JJ: Oh yeah. I was in the school orchestra, and the all-city high school orchestra. I kept up the classical playing through high school, then I got interested in jazz, and began playing rhythm and blues because the jazz people I was playing with didn't care about what the audience wanted, so I decided I was going to play with the guys who were having all the fun.

So that meant taking up electric bass with rhythm and blues and sometimes Latin and calypso bands. So my real training was actually on the job.

Eddie Harris and Les McCann Second MovementAAJ: That's probably why you and Jaco got along so well, he might have been a great musician, but he certainly wasn't a snob, in your interview with him his advice was to keep your ears open.

JJ: Yes he was open and listening, and that's how he described himself, "formally self- taught." It's amazing, he devised a system that gave him what he needed to learn. There's a difference between being able to read, and being able to read properly—you might be able to recognize the notes, but being able to see them two measures in advance and know what they are going to sound like, and what to look for while reading—that's what you need to master.

It's not so much being able to read, you know, like someone reading one letter at a time, so they see "c" "o" "o" "l" instead of seeing "cool." So good reading is being able to hear and prepare in advance, that's what good reading is about. It's a skill, so if you know what you're reading it's going to be a lot easier. You can recognize a chord pattern, a scale pattern, or a rhythm pattern, then bam, you got it.

AAJ: Who gave you the nickname "the Groovemaster"?

JJ: That happened in the late '70s, I was in South America working on a show, Ain't Misbehavin', and I had a chance to jam with some local musicians while I was in Venezuela and they gave me that name in Spanish. My manager heard about it, and said I should work that.

AAJ: I'm curious, coming up in New York, did you get to see a lot of the jazz greats, for example a couple of my heroes, like Cannonball Adderley and Yusef Lateef?

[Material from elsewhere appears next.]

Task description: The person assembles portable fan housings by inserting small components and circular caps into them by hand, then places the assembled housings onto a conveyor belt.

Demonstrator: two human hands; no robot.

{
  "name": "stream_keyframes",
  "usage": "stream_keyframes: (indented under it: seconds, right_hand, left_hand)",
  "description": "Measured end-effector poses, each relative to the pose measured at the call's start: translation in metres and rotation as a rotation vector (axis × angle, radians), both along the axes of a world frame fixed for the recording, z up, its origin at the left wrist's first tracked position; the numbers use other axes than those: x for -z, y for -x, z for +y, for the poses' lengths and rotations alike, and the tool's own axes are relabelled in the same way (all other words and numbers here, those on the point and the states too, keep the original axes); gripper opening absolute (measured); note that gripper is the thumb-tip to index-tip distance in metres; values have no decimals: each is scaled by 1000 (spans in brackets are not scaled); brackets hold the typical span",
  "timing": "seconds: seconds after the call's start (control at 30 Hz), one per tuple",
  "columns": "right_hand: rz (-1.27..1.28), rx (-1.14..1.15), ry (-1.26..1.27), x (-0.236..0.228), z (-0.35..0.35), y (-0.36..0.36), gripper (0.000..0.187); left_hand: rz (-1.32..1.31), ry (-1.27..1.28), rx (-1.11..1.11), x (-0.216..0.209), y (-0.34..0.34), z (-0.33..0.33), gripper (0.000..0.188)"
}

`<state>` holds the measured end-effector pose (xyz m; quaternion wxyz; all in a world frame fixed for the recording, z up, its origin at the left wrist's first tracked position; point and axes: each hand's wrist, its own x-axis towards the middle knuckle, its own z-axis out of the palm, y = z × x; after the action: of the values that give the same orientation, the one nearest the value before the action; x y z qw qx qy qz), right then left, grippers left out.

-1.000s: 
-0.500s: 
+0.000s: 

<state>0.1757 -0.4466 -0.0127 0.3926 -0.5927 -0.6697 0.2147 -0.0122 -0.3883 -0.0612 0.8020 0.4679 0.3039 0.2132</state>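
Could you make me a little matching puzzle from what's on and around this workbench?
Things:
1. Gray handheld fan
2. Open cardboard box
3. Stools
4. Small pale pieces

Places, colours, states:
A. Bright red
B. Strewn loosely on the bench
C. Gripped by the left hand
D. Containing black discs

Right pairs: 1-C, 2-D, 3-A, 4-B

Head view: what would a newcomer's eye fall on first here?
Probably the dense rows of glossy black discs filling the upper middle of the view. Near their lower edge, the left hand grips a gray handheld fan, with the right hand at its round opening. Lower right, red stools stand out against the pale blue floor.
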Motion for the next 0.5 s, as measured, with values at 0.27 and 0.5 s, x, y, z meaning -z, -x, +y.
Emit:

JJ: I loved them, I grew up with them, I got as close as living next door to their bassist, Walter Booker. I grew up with their music, that was my favorite music, that and the music of Horace Silver, the The Jazz Messengers, Count Basie, Carmen McRae, and Billy Holiday. Actually I got into Billy by working back from Carmen. But Carmen just blew me away. So those are my heroes.

Paul Desmond Bridge Over Troubled Water Bass Playing and More

AAJ: Getting ready for this interview I've gone back and listened to Push Push a couple of times, and I've got to say, after 40 years it still holds up really well. As I listened to it, it made me think of the notion that bass players seem to kind of tap into the vibe of the human heart beat. It was cool, often, even within a nice groove, that seemed to be going on. Is that a conscious thing with bass players?

JJ: For me, a lot of my playing is coming out of being a dancer and my experience of playing a lot of dance music. So when you hear me playing, it's me imagining people dancing or moving. That's very important to me. So that's what I'm tapping into, but if it comes out as a heartbeat, that's great.

AAJ: That dance analogy is really apt, and that makes me think of something Jaco Pastious said during your interview. He said he thought bass was the most important instrument in the band because it's connected to rhythm and to harmony, so in a way, simultaneously you're in a rhythmic dance with the drummer, and in a dance of harmony with the soloist. That makes it a tricky instrument in a way, and maybe the general public doesn't think of that, but musicians certainly appreciate that.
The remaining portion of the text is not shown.